Input data »
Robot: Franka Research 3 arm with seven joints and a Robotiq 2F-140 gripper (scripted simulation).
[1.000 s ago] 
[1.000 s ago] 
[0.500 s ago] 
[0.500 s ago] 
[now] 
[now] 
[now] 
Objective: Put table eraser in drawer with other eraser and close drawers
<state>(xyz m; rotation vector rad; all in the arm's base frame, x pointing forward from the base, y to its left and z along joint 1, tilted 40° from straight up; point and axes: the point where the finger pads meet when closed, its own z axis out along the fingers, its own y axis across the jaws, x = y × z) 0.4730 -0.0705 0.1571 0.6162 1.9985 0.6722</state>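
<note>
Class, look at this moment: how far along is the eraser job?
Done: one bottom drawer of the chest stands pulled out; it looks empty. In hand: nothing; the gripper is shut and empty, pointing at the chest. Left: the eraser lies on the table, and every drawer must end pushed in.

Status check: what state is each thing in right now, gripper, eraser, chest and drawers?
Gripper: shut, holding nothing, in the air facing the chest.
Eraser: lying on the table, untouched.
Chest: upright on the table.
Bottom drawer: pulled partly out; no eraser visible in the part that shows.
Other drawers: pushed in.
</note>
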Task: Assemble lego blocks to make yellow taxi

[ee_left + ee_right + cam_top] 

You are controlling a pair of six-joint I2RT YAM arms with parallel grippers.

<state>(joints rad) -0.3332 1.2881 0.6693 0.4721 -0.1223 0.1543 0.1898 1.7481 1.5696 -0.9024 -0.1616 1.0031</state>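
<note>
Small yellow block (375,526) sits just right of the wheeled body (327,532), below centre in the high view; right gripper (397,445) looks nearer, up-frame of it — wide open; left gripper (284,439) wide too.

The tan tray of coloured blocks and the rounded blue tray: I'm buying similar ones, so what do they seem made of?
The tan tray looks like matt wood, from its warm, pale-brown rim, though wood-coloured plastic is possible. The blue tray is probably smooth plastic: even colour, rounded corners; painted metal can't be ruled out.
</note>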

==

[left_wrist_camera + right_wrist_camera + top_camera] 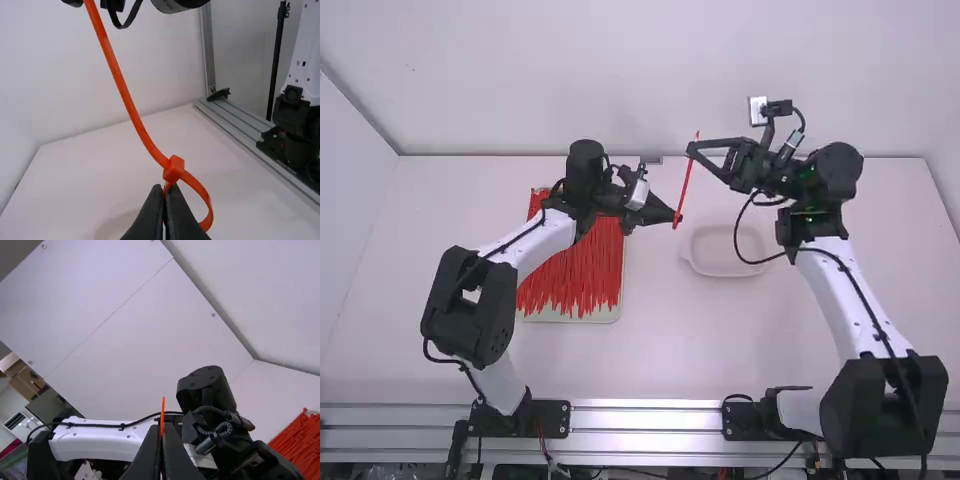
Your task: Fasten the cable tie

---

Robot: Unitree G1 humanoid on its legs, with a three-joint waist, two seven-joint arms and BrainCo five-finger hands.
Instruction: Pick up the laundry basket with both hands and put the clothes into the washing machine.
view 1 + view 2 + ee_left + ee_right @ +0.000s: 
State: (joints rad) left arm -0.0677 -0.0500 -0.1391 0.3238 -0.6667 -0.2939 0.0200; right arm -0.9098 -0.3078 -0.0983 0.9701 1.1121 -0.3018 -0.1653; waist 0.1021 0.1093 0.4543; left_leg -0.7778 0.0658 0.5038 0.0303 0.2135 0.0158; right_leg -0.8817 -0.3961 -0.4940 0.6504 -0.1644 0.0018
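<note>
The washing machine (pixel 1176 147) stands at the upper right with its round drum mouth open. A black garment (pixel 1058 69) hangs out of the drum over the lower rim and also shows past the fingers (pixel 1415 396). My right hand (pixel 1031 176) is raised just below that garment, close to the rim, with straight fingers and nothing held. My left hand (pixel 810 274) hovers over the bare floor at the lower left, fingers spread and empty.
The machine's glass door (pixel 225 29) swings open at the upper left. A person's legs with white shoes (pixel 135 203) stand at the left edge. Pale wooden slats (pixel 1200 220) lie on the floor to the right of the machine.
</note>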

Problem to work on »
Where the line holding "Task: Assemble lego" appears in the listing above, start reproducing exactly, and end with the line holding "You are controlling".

Solution for this exercise »
Task: Assemble lego blocks to make yellow taxi

[ee_left + ee_right + cam_top] 

You are controlling a pair of six-joint I2RT YAM arms with parallel grippers.

That is the complete answer.